> [What is expected] Copy out the listing that follows, exactly, without its pictures.

> [Records to use]

□ □ □ □ □ □ □

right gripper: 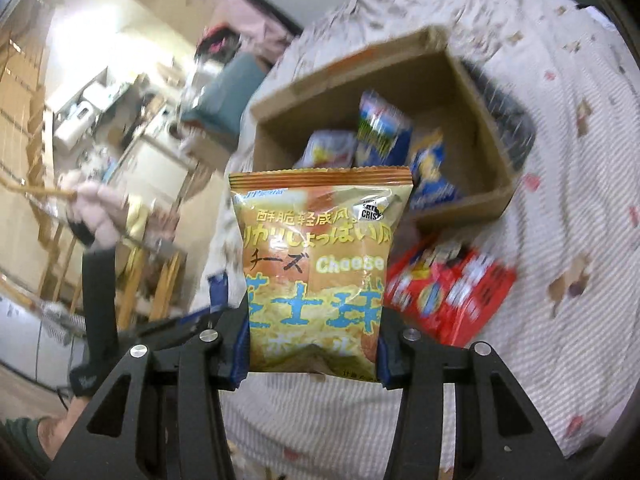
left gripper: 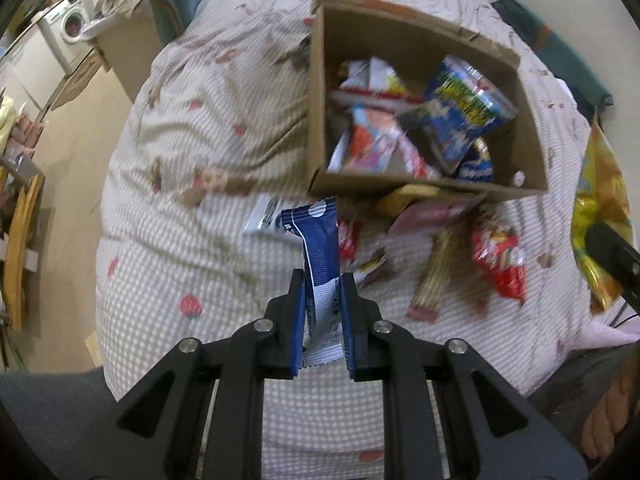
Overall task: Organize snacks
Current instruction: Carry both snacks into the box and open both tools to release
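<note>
Both claws were loaded, snacks going toward the cardboard box on the bed.

Left claw, bottom center of its view, was clamped tight on the lower end of a slim blue-and-white packet. The packet stood up out of the jaws, its top edge just short of the box's near wall in the frame.

Right claw, bottom center of its view, gripped a yellow cheese-ball bag by its lower sides, pads pressing in from both edges. The bag was puffy and filled the middle of the frame, hiding part of the box's near rim. In the left view the same bag showed at the far right edge.

The box sat in the upper right of the left view, open, already holding several packets, incl. a blue bag leaning against the far side. Loose snacks lay on the bed just in front of the box: a red packet, a stick-type pack, others partly tucked under the box edge.

Doing it well, as judged:
- carry each item clear over the near wall before release, not onto the rim
- go one claw at a time; the opening looks tight for both
- the cheese bag is air-filled, so don't squeeze harder; drop it into the emptier right side
- the slim packet is floppy, so lower it low and slide it along the left wall
- the frames were blurred, so slow down near the box
</note>
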A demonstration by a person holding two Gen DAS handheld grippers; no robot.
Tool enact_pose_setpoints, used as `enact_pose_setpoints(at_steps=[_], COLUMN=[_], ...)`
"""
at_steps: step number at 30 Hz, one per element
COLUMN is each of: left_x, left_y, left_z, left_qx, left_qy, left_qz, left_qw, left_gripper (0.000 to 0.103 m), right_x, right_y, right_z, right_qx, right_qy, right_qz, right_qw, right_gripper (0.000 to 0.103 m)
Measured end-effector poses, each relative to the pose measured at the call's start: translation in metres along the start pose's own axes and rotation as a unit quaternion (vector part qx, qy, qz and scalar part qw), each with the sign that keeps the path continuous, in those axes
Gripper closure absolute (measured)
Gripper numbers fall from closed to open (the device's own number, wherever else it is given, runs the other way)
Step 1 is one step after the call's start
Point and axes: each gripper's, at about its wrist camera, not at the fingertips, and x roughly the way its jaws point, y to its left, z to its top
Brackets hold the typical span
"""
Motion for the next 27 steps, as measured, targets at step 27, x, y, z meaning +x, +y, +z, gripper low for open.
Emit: enact_pose_setpoints(at_steps=[27], left_x=[0.041], left_y=[-0.064], left_z=[0.119], left_qx=[0.102], left_qy=[-0.088], left_qz=[-0.006], left_qw=[0.9908], left_gripper=[0.090], right_x=[0.110], right_y=[-0.029], right_z=[0.114], right_qx=[-0.041], right_qy=[0.018], right_qz=[-0.125], right_qw=[0.991], right_gripper=[0.054])
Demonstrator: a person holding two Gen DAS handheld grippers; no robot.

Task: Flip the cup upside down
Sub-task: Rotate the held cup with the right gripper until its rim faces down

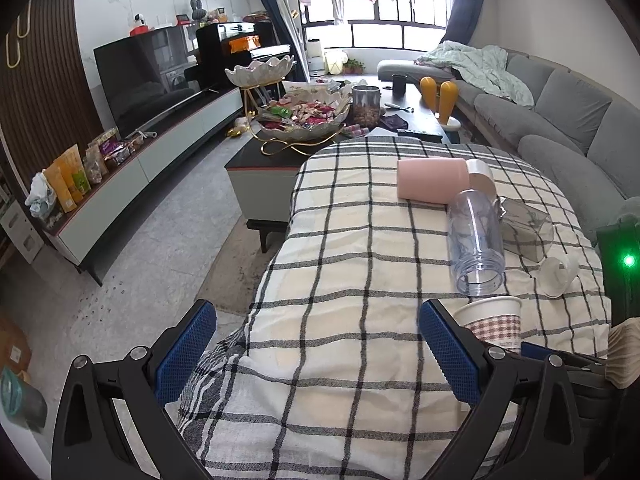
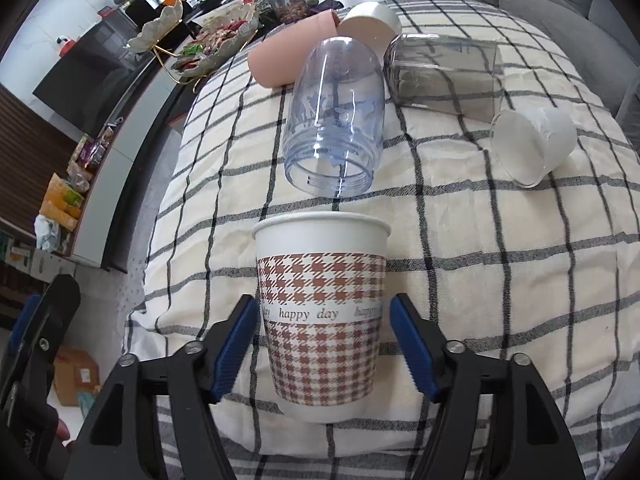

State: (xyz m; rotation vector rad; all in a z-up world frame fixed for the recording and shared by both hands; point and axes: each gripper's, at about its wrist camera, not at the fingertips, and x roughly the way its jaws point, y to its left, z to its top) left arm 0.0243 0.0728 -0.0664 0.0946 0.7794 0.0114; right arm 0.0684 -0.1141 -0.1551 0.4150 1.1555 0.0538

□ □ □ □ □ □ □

> [Solution to this task]
right gripper: 
left gripper: 
Overall task: Organize snacks
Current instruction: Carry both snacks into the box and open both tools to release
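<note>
Both claws were loaded, snacks going toward the cardboard box on the bed.

Left claw, bottom center of its view, was clamped tight on the lower end of a slim blue-and-white packet. The packet stood up out of the jaws, its top edge just short of the box's near wall in the frame.

Right claw, bottom center of its view, gripped a yellow cheese-ball bag by its lower sides, pads pressing in from both edges. The bag was puffy and filled the middle of the frame, hiding part of the box's near rim. In the left view the same bag showed at the far right edge.

The box sat in the upper right of the left view, open, already holding several packets, incl. a blue bag leaning against the far side. Loose snacks lay on the bed just in front of the box: a red packet, a stick-type pack, others partly tucked under the box edge.

Doing it well, as judged:
- carry each item clear over the near wall before release, not onto the rim
- go one claw at a time; the opening looks tight for both
- the cheese bag is air-filled, so don't squeeze harder; drop it into the emptier right side
- the slim packet is floppy, so lower it low and slide it along the left wall
- the frames were blurred, so slow down near the box
</note>
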A demonstration by a person holding two Gen DAS handheld grippers; no robot.
Tool enact_pose_setpoints, used as `enact_pose_setpoints(at_steps=[_], COLUMN=[_], ...)`
"""
at_steps: step number at 30 Hz, one per element
COLUMN is each of: left_x, left_y, left_z, left_qx, left_qy, left_qz, left_qw, left_gripper (0.000 to 0.103 m), right_x, right_y, right_z, right_qx, right_qy, right_qz, right_qw, right_gripper (0.000 to 0.103 m)
Measured end-effector poses, each relative to the pose measured at the call's start: translation in metres along the start pose's own axes and rotation as a unit quaternion (vector part qx, qy, qz and scalar part qw), each with the sign that keeps the path continuous, in those axes
Gripper closure absolute (measured)
Gripper numbers fall from closed to open (the device's own number, wherever else it is given, runs the other way)
Step 1 is one step after the call's start
Point and axes: each gripper's, at about its wrist camera, not at the fingertips, and x roughly the way its jaws point, y to its left, z to its top
Brackets hold the typical span
"""
Motion for the next 27 steps, as measured, targets at step 27, x, y, z meaning +x, +y, +z, gripper low for open.
Emit: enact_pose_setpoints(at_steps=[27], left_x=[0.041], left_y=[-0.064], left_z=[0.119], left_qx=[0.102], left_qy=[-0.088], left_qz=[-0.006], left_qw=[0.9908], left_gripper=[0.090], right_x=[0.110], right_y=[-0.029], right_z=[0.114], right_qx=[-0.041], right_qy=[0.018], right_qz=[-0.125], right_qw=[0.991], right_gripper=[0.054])
Demonstrator: a person holding two Gen DAS handheld grippers; no robot.

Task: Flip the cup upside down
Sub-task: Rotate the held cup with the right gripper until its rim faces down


State: (xyz m; rotation vector rad; all in a z-up world frame fixed for the recording and shared by both hands; point and axes: each gripper's, at about its wrist camera, not at the fingertips, and x roughly the way its jaws point, y to its left, z to its top) left arm 0.0243 0.0728 -0.0664 0.0946 0.7794 0.0114; right arm 0.0684 -0.1141 -0.1551 0.4150 1.1555 0.0538

No other output was requested.